The issue I have is with a misplaced assessment of what “the problem” is. In a sense, it’s the desire to say that there’s “a problem” in the first place. The popularity of Elden Ring combined with the fact that it is difficult is something we should not be seeing as a problem. If Elden Ring were something that everyone had to play, or were the only game in existence, then it would be a problem. But we have choice.

Instead, what’s being described here is a social issue (and to some extent an economic one, too). There are gatekeeping assholes in the gaming community that ruin things for others. Those gatekeepers make people feel bad for bouncing off of Elden Ring. Those gatekeepers make people feel bad for not playing “the right way.” The gatekeepers poison discussion in a variety of ways.

But the solution to these gatekeepers isn’t to alter the games themselves. There are plenty of discussions about accessibility to be had, but the discussion about accessibility when it comes to difficulty rests on the premise that every player should be able to start a game and beat it – if they can’t, that’s a problem. But there are only two reasons for that to be a problem in actuality: 1) because other people are being assholes when you don’t beat a game, and 2) because you feel like you’ve wasted your money.
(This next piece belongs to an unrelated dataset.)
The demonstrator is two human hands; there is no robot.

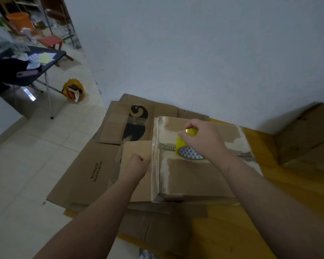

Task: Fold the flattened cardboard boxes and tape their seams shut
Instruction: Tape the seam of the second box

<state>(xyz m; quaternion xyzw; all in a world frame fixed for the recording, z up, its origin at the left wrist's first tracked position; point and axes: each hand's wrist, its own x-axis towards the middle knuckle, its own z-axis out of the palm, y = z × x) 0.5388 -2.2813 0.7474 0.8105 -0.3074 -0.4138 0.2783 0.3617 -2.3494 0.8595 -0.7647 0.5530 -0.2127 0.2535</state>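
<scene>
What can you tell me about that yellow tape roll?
The tape roll is glossy yellow, with a pale core printed in small dark triangles. It stands on edge atop the box, over its middle seam. The right hand grips it from above, fingers curled over its rim.

— The folded box (195, 176) is matt brown cardboard, with pale, rough patches where its paper skin is torn off.
— Along its left edge a strip of clear tape (155, 174) shines, wrinkled. The tape roll (183, 145) is glossy yellow film.
— The flattened boxes (79, 184) underneath are the same dull board.
— The floor tiles (36, 146) look smooth with a slight sheen, and the wall (195, 53) is matt paint. The table legs (48, 94) are bare metal.
</scene>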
The first problem is what I mean by this being a social issue, rather than an issue with the games themselves. We are allowing our perceptions to be driven by those gatekeeping assholes. Really it’s only the economic issue that should be in focus here. If I can’t finish a game, if it is literally too hard for me (and I have certainly encountered a handful of games like that), then it says nothing about my self-worth. I shouldn’t feel bad for not finishing it or finding it too hard. I can just not like the game. It is only the fact that I’ve lost money that matters. Which is not a small issue, but is not what we focus on when having these discussions.

So rather than continually focusing our discussions about accessibility on gatekeeping, let’s focus on the ability for people to make their own decisions. Let’s allow people to bounce off of games. Let’s not make people feel guilty if a boss is too hard. Let’s not make people force themselves to do things they don’t want to do. And let’s focus on what we can do to make games financially accessible so that people don’t have to feel like they’ve lost something when they do bounce off of a game.